Para além das metáforas, o discurso de Lula tocou em pontos estratégicos sobre a economia e o comércio. O presidente defendeu que o Brasil deve equilibrar sua forte vocação exportadora com um olhar mais atento ao consumo doméstico. Ele ressaltou que a classe média brasileira representa um mercado consumidor vasto e diversificado, muitas vezes comparável ao de grandes países europeus. Na visão do petista, fortalecer a comercialização interna de produtos de alta qualidade é tão fundamental quanto buscar compradores na Europa, na China ou nos Estados Unidos.
A sugestão de usar frutos nacionais como um “calmante” diplomático surge em um contexto de atritos recentes entre o Palácio do Planalto e a Casa Branca.
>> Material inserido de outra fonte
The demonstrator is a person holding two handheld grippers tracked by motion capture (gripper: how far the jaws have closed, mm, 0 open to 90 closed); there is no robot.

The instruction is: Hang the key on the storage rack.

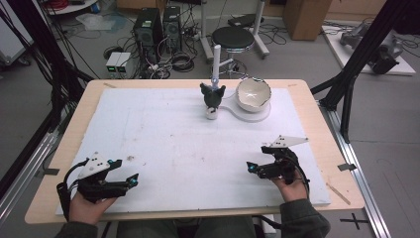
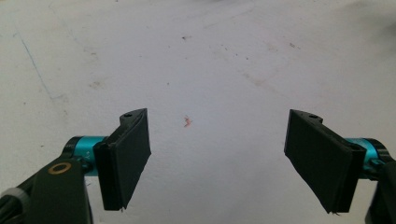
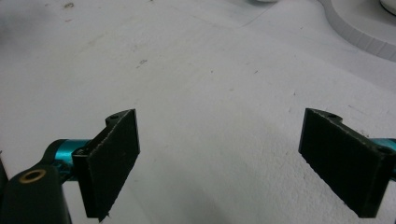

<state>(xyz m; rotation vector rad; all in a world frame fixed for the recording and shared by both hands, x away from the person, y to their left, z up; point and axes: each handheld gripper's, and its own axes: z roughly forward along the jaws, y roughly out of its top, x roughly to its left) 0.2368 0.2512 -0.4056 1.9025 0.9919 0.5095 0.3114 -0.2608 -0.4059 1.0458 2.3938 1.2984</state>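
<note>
A white foam board [image 1: 163, 144] covers the table [image 1: 69, 148]. At 12 o'clock sits a white bowl [image 1: 253, 94] beside a dark figurine [image 1: 212, 95]. The left hand-held gripper [image 1: 126, 173] at 7 o'clock and right hand-held gripper [image 1: 256, 159] at 5 o'clock both have jaws spread, empty.

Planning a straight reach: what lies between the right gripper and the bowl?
Only bare white board lies between the right gripper and the bowl, by the high view.
</note>
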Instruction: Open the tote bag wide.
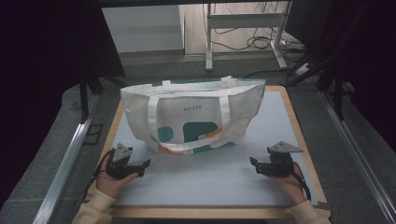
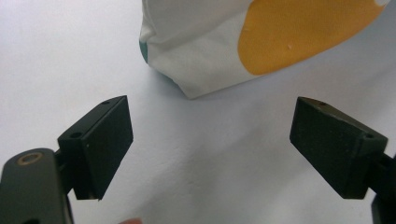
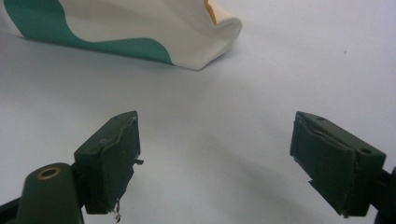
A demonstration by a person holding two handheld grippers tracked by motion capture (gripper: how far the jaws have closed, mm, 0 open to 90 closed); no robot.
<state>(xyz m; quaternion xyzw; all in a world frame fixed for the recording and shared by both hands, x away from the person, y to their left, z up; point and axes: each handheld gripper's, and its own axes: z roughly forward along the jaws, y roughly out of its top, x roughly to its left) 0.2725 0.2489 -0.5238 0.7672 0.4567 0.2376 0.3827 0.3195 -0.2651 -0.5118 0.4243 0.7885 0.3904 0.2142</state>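
White tote bag (image 1: 191, 116) lay frame centre, long axis left-right; left gripper (image 1: 135, 167) nearer, right gripper (image 1: 258, 165) farther, both spread, empty.

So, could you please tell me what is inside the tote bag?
The tote bag lies flat on the white mat, with its opening facing away. Its fabric covers the interior, so any contents are hidden.

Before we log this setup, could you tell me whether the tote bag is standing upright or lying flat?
Lying flat: the tote bag rests on its side on the mat, printed face and handles up.
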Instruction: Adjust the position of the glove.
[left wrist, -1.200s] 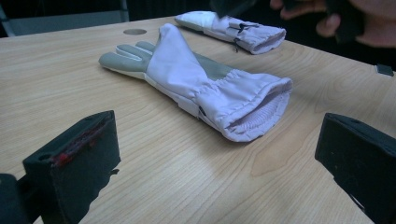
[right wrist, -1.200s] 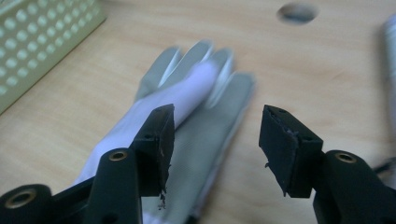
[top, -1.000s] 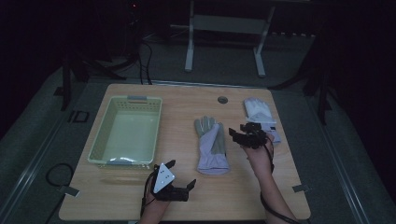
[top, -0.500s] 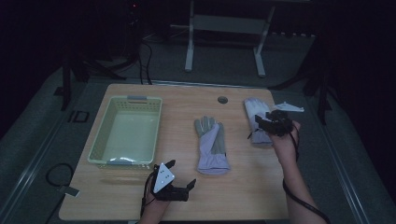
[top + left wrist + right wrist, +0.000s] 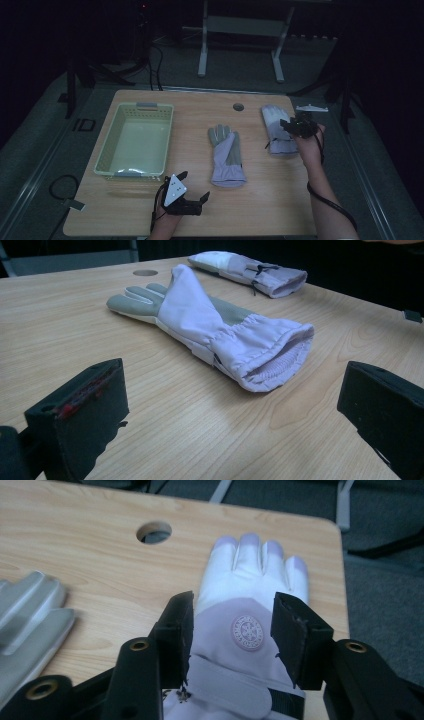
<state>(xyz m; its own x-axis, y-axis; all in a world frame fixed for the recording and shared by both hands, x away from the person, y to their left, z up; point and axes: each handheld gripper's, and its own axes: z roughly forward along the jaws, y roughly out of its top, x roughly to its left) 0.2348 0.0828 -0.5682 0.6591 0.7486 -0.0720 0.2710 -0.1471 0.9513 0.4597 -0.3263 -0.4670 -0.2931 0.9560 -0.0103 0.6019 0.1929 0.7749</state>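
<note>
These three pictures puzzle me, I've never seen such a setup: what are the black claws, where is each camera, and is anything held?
A person at a wooden table holds a two-jaw gripper in each hand. The high view looks down from above; each of the other two cameras rides on one gripper. The left gripper rests near the front edge, jaws wide open, facing a grey-palmed glove. The right gripper hangs open over a white glove, its jaws either side of it. A pale basket stands at the left. Nothing is held yet.

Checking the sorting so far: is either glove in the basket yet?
No: the basket holds nothing, and both the middle glove and the right glove lie on the table.
</note>
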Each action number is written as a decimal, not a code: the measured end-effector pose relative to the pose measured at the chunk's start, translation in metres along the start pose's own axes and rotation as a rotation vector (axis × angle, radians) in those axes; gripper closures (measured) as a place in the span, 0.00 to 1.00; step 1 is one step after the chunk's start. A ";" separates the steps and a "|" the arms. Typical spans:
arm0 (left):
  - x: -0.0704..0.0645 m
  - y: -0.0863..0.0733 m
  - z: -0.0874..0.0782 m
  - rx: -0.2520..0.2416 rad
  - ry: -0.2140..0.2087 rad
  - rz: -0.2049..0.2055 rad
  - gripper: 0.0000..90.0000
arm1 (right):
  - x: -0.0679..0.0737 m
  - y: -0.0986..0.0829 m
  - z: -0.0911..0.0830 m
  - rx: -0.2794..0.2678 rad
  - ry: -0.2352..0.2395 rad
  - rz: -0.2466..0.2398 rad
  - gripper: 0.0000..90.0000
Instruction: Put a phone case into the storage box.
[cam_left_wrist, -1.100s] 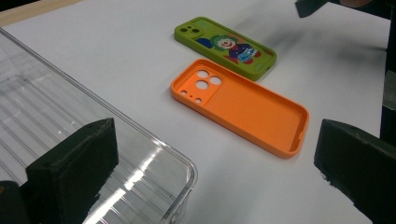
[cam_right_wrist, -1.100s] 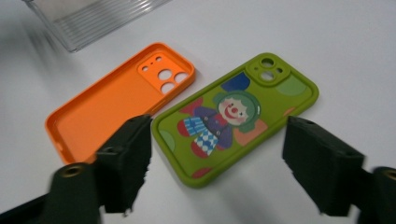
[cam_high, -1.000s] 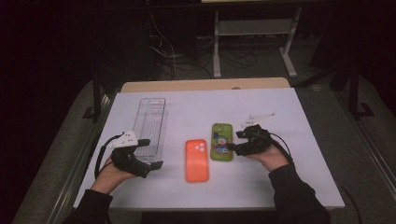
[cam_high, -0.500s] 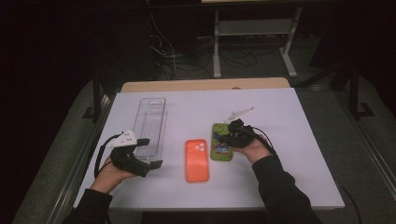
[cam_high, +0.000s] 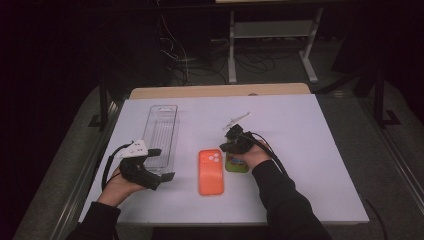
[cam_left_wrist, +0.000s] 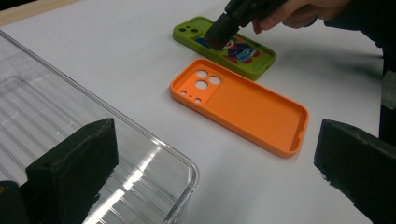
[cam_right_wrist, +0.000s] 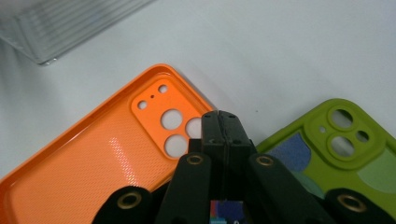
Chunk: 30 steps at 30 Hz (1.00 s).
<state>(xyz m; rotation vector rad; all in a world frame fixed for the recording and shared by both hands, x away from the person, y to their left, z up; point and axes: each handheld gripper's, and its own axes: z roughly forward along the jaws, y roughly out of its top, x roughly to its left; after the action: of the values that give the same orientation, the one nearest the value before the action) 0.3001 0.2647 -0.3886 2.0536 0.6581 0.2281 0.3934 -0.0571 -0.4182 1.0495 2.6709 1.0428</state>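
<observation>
A white table top (cam_high: 310, 150) fills the frame's middle, a wooden strip (cam_high: 220, 91) along its far edge — beyond, a dark floor, tangled cables (cam_high: 185, 55), and a grey shelf stand (cam_high: 272, 30) at upper centre.

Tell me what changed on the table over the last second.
The right gripper moved in from the right and now sits over the green phone case, jaws shut with nothing visibly between them. The left gripper stayed open beside the clear tray; the orange phone case, green case and tray have not moved.
</observation>
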 end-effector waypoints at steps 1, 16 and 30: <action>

A relação com o governo Trump sofreu um desgaste após um incidente envolvendo o ex-deputado Alexandre Ramagem em solo americano, que resultou na retirada mútua de agentes de segurança de ambos os países por meio do princípio da reciprocidade. Esse cenário de instabilidade tem dificultado o diálogo direto entre as duas potências das Américas.
As divergências também se estendem à política externa, especialmente no que diz respeito aos conflitos no Oriente Médio. Enquanto o governo de Donald Trump mantém uma postura ofensiva em conjunto com Israel, o Brasil tem se posicionado de forma crítica aos ataques contra o Irã, defendendo o caminho da negociação diplomática. Ao promover as riquezas naturais da Embrapa, Lula tentou suavizar o clima de confronto político, reafirmando a identidade brasileira como uma nação capaz de dialogar com os grandes blocos globais por meio de sua própria cultura e produção.